- **WORK TO BE COMPLETED**: Although pictures appear in the data, the answer should contain only the lines from its start through the line with "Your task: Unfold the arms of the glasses", written out exactly.

- **Records contained in a dataset**:
'''
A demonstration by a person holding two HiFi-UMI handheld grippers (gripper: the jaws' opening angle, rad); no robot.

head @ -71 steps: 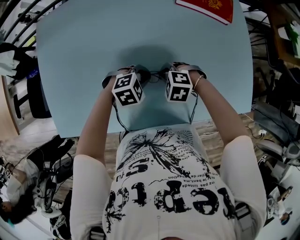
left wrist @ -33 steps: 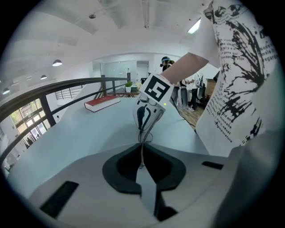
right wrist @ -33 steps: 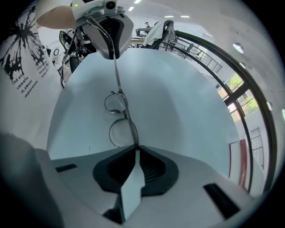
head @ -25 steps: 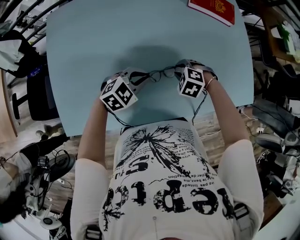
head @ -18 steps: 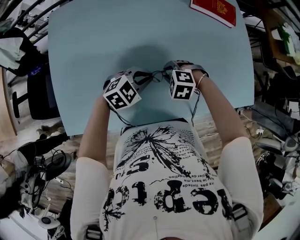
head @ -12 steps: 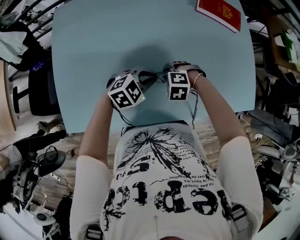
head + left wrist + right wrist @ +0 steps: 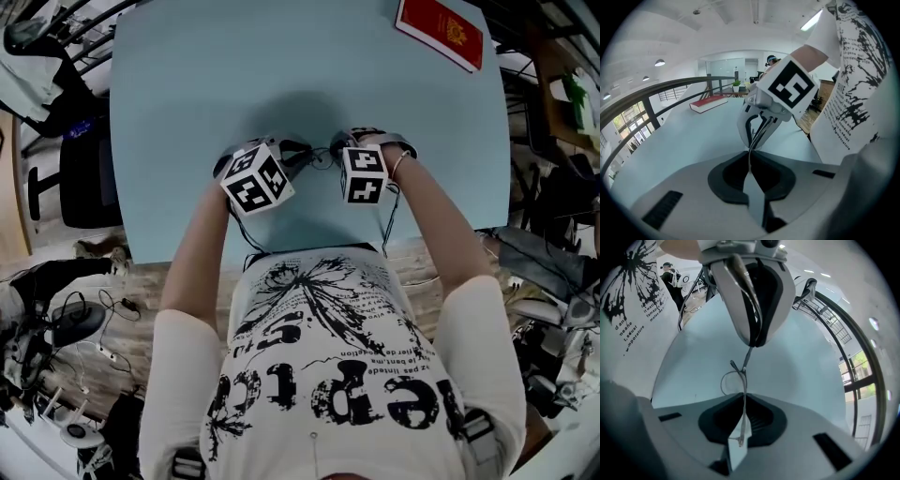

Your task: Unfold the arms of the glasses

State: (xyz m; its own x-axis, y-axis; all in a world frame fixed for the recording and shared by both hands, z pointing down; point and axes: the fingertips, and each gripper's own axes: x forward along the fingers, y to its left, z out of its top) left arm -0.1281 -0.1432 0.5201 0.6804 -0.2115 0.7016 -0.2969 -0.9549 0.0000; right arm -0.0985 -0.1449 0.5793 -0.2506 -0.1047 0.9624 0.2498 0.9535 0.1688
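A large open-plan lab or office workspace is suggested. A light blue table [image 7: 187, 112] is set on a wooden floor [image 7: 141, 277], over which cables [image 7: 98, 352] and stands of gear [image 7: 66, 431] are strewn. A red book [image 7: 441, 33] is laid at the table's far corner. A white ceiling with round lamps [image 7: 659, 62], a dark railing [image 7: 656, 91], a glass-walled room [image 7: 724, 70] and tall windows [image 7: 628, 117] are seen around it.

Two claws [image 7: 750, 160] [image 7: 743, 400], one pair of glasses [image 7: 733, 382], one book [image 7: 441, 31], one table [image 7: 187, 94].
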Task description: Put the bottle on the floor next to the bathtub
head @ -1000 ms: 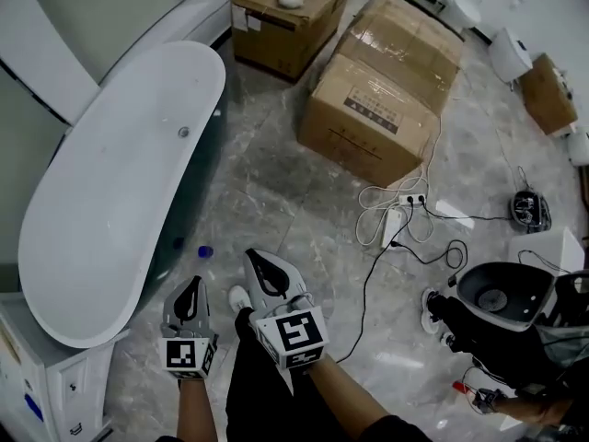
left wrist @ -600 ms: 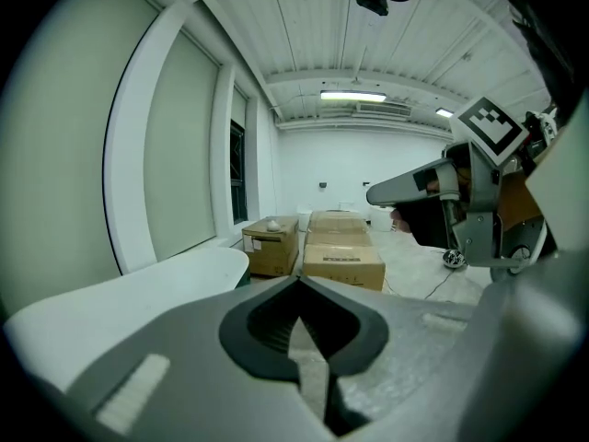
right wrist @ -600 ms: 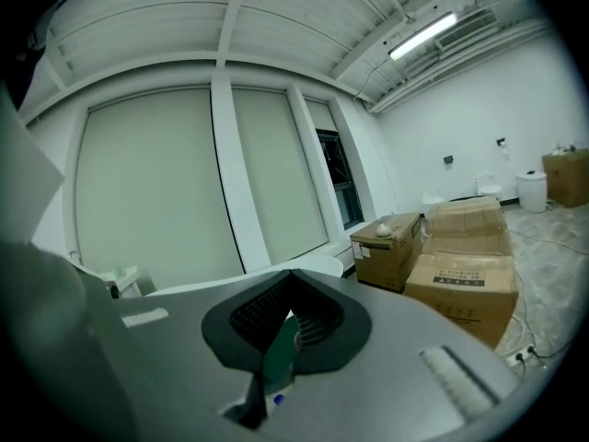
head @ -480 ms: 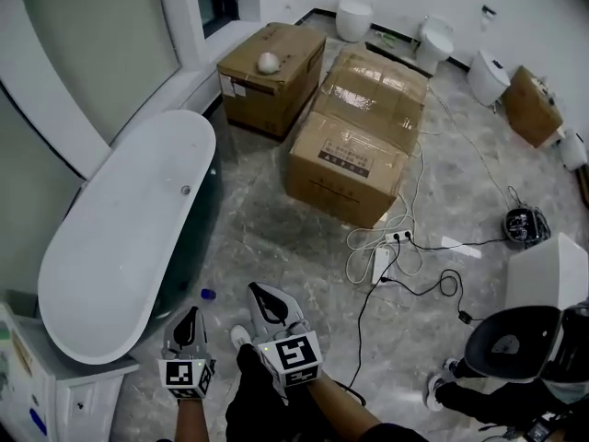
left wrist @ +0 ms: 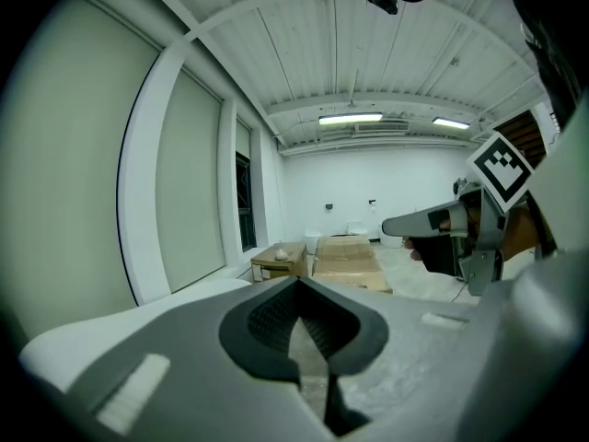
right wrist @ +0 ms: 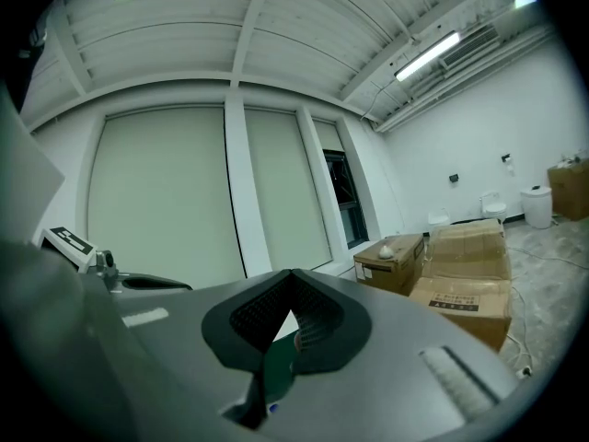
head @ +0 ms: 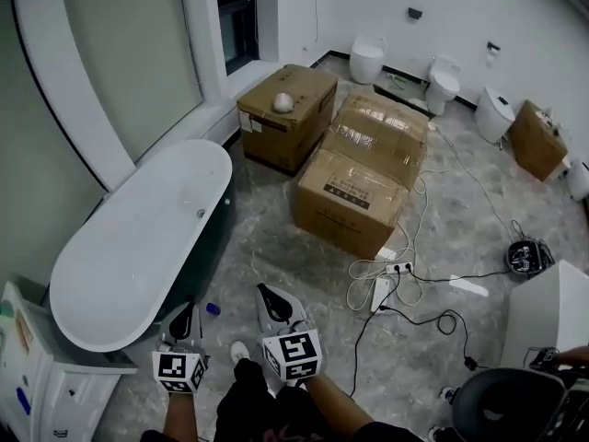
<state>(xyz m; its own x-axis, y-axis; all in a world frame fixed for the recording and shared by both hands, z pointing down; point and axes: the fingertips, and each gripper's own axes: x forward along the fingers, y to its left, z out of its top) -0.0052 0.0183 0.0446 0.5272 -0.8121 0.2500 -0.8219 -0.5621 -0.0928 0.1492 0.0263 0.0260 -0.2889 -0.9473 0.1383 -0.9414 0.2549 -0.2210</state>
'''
- **ANSWER**:
A demonstration by a person holding two HiFi-UMI handheld grippers (gripper: the jaws' opening angle, rad); no robot.

head @ -71 steps: 
left wrist @ -33 steps: 
right wrist @ -33 steps: 
head @ -25 steps: 
head @ -18 steps: 
head @ -12 steps: 
head + left wrist + right wrist @ +0 steps: 

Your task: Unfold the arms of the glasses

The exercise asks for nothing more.